Stepwise Selection for Fine-Gray Competing Risks Models"

knitr::opts_chunk$set(
  collapse = TRUE,
  comment = "#>",
  fig.width = 7,
  fig.height = 5
)

Introduction

The crrstep package provides stepwise variable selection for the Fine-Gray proportional subdistribution hazards model for competing risks data.

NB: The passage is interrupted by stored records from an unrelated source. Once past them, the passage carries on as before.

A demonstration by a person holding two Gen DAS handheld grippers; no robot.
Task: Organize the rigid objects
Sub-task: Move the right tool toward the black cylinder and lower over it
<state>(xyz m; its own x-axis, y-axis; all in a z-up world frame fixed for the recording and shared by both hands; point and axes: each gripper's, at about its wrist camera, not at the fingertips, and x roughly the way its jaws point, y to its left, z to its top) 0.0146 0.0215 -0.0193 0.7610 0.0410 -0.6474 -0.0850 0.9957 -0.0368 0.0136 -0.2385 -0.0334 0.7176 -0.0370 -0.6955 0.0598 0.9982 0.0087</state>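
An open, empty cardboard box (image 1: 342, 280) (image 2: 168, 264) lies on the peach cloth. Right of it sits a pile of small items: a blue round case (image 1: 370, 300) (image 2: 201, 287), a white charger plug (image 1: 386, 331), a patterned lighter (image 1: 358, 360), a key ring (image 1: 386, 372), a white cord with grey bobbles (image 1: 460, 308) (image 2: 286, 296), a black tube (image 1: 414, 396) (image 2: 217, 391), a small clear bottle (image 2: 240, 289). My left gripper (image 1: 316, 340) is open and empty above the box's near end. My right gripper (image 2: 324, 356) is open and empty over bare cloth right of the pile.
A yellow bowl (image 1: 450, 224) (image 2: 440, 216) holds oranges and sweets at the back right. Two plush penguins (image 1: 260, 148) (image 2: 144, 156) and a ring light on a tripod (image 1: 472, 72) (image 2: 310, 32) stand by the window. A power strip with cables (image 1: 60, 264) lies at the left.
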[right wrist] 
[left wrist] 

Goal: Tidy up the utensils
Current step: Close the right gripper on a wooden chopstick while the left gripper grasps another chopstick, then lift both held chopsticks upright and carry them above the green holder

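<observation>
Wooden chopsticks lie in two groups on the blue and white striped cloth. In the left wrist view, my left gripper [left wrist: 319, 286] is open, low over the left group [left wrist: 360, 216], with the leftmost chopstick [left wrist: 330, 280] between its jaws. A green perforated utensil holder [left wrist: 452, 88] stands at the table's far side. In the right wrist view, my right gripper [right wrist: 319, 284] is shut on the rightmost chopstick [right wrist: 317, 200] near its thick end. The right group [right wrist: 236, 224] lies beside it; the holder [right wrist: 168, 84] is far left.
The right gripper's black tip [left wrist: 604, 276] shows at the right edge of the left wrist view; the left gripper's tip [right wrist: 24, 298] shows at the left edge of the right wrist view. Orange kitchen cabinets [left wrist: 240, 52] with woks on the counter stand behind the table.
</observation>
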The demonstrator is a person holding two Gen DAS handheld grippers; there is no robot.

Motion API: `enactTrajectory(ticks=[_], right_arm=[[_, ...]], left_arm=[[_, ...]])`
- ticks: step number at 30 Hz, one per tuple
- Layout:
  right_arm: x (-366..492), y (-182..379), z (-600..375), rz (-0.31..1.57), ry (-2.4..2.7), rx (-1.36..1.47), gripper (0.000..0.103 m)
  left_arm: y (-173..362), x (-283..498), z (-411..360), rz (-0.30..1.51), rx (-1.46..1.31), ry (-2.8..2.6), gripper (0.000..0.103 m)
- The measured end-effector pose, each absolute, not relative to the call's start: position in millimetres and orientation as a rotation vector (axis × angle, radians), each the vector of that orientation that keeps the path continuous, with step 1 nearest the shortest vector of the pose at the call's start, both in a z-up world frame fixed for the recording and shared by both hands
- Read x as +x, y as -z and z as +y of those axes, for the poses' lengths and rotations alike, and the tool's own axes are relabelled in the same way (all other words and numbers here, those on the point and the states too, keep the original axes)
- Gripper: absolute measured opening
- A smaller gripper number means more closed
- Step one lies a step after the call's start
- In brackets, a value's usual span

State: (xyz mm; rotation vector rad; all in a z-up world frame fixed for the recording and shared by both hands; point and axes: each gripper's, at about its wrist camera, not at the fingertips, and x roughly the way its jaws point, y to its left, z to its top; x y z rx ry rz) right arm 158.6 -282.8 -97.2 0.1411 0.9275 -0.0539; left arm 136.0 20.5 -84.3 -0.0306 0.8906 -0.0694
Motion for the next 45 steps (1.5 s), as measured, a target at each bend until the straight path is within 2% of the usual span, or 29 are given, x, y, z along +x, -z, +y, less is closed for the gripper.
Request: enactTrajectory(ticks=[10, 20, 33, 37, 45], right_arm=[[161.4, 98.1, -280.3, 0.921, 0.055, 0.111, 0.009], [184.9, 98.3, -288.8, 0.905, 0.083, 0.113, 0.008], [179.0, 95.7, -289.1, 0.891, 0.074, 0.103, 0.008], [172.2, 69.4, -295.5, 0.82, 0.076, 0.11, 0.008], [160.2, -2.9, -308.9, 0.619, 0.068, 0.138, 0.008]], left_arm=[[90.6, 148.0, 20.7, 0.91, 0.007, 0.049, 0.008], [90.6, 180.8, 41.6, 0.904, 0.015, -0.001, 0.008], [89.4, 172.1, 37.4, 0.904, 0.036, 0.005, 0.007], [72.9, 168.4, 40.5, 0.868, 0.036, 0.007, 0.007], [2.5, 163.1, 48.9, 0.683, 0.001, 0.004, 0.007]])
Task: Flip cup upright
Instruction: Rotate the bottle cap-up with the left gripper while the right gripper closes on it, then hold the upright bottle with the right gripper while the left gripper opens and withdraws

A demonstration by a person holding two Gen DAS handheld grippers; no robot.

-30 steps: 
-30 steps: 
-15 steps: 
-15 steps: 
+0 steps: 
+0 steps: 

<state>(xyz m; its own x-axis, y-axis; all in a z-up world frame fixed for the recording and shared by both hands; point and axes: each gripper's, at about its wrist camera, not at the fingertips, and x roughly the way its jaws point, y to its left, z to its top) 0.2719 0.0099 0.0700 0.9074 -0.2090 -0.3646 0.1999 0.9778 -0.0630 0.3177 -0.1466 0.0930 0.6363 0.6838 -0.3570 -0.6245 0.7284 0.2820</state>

This vignette demonstrates how to use the package with both simple and complex formula specifications.

Installation

install.packages('crrstep')
library(crrstep)
library(cmprsk)

Simulated Data

set.seed(123)
n <- 400
age <- rnorm(n, mean = 60, sd = 10)
sex <- factor(sample(c('Male', 'Female'), n, replace = TRUE))
treatment <- factor(sample(c('Control', 'Treatment'), n, replace = TRUE))
biomarker <- rnorm(n, mean = 100, sd = 20)
linpred <- 0.03 * (age - 60) + 0.5 * (sex == 'Male') - 0.4 * (treatment == 'Treatment') + 0.01 * biomarker
base_hazard <- 0.1
true_time <- rexp(n, rate = base_hazard * exp(linpred))
p_cause1 <- plogis(linpred)
cause <- ifelse(runif(n) < p_cause1, 1, 2)
censor_time <- rexp(n, rate = 0.05)
ftime <- pmin(true_time, censor_time)
fstatus <- ifelse(ftime == censor_time, 0, cause)
sim_data <- data.frame(ftime, fstatus, age, sex, treatment, biomarker)
table(sim_data$fstatus)

Backward Selection with AIC

result_back <- crrstep(
  formula = ftime ~ age + sex + treatment + biomarker,
  scope.min = ~1,
  etype = fstatus,
  data = sim_data,
  failcode = 1,
  direction = 'backward',
  criterion = 'AIC',
  trace = TRUE
)
print(result_back)

Forward Selection with AIC

result_fwd <- crrstep(
  formula = ftime ~ age + sex + treatment + biomarker,
  scope.min = ~1,
  etype = fstatus,
  data = sim_data,
  failcode = 1,
  direction = 'forward',
  criterion = 'AIC',
  trace = TRUE
)
print(result_fwd)

Different Selection Criteria

result_bic <- crrstep(
  formula = ftime ~ age + sex + treatment + biomarker,
  scope.min = ~1,
  etype = fstatus,
  data = sim_data,
  failcode = 1,
  direction = 'backward',
  criterion = 'BIC',
  trace = FALSE
)
cat('AIC selected variables:', nrow(result_back$coefficients), '\\n')
cat('BIC selected variables:', nrow(result_bic$coefficients), '\\n')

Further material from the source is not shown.